- [Exercise description] Begin the copy at the line containing "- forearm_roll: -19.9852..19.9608" in the data below and end it at the line containing "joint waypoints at", keeping each line exact and leaving out pictures.

= = = = =

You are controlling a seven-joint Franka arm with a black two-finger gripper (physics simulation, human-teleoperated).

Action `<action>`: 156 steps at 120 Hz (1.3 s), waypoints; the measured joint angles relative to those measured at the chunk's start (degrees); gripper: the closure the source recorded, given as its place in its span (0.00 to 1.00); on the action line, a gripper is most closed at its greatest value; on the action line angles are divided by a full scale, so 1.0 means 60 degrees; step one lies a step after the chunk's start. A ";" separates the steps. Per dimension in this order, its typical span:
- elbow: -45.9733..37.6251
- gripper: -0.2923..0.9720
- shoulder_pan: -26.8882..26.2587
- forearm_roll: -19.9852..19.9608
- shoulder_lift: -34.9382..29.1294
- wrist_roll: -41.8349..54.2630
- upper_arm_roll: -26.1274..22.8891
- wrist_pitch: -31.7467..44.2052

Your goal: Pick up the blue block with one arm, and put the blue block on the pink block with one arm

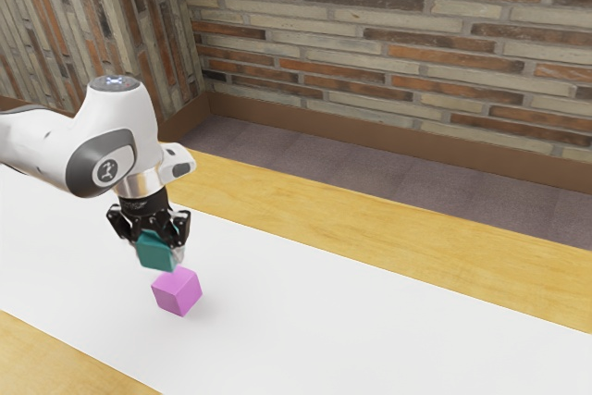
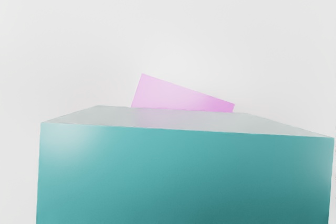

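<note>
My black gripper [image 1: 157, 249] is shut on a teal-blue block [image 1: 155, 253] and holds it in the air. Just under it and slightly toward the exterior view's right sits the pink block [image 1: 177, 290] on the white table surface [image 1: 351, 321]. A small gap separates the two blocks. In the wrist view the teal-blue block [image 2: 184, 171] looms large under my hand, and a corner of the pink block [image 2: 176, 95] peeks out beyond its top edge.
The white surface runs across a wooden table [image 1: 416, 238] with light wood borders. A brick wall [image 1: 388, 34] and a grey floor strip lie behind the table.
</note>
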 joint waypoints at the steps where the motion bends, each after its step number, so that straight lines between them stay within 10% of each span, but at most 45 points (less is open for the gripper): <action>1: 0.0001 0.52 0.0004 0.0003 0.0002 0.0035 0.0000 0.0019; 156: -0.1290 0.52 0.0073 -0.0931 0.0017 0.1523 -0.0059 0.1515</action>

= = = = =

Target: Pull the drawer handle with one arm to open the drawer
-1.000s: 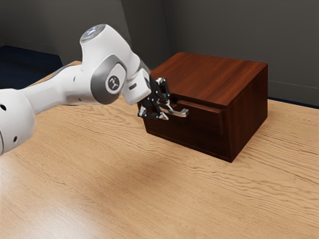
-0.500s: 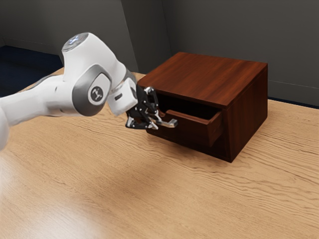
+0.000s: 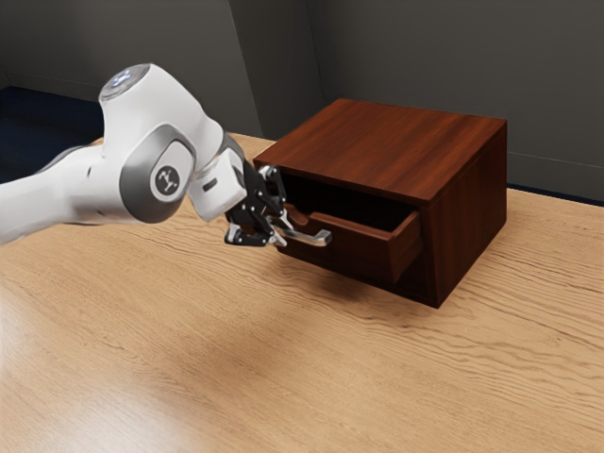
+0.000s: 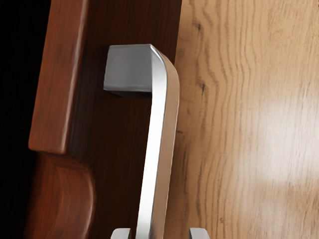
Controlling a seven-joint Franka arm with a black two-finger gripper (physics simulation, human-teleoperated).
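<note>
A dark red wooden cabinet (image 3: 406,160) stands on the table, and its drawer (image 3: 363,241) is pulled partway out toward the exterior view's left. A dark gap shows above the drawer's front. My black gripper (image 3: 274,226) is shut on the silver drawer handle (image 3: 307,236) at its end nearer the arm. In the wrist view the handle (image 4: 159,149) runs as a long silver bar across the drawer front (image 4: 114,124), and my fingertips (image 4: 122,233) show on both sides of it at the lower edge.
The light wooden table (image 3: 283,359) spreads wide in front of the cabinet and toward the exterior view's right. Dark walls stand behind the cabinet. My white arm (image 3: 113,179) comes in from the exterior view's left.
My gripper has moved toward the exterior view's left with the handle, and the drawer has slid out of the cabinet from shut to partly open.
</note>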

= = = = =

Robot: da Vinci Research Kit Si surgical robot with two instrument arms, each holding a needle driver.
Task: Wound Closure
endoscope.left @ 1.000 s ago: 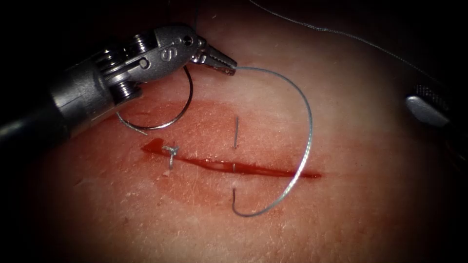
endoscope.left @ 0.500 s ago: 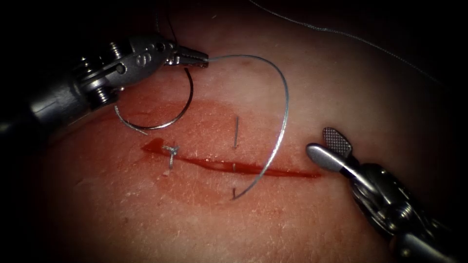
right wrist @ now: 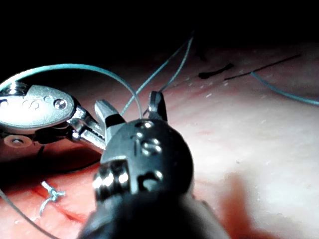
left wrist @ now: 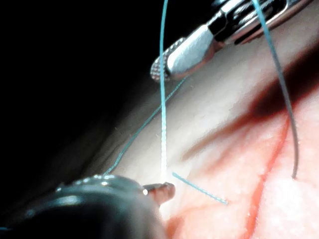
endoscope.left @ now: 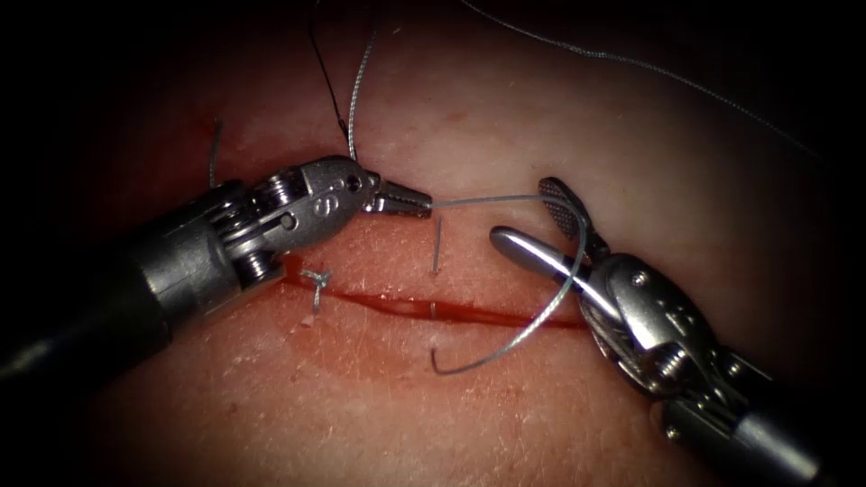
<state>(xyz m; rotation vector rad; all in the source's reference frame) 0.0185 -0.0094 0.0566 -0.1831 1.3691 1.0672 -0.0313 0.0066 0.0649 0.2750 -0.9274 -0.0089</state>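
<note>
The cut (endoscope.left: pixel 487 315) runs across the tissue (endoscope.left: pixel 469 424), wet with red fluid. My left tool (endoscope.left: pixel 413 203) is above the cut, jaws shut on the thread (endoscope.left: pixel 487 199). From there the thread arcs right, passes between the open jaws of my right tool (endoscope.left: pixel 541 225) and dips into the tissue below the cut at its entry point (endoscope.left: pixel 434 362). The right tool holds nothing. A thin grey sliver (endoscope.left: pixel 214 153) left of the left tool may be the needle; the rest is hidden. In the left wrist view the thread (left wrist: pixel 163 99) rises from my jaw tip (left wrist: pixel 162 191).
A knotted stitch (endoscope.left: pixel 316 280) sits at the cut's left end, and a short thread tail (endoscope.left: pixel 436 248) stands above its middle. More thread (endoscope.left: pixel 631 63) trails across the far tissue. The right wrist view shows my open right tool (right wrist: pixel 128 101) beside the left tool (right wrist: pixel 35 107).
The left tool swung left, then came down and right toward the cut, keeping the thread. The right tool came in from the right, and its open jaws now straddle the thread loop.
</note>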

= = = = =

- [Solution]
- forearm_roll: -19.9852..19.9608
- shoulder_lift: -34.9382..29.1294
- wrist_roll: -41.8349..54.2630
- upper_arm_roll: -26.1274..22.8891
- wrist_pitch: -31.7467..44.2052

Your goal: Pick up the blue block with one arm, and put the blue block on the pink block with one arm


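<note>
My black gripper [image 1: 157, 249] is shut on a teal-blue block [image 1: 155, 253] and holds it in the air. Just under it and slightly toward the exterior view's right sits the pink block [image 1: 177, 290] on the white table surface [image 1: 351, 321]. A small gap separates the two blocks. In the wrist view the teal-blue block [image 2: 184, 171] looms large under my hand, and a corner of the pink block [image 2: 176, 95] peeks out beyond its top edge.
The white surface runs across a wooden table [image 1: 416, 238] with light wood borders. A brick wall [image 1: 388, 34] and a grey floor strip lie behind the table.
</note>
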 joint waypoints at the steps where the motion bends, each after its step number, so that straight lines between them stay within 10% of each span, but at most 45 points (less is open for the gripper): <action>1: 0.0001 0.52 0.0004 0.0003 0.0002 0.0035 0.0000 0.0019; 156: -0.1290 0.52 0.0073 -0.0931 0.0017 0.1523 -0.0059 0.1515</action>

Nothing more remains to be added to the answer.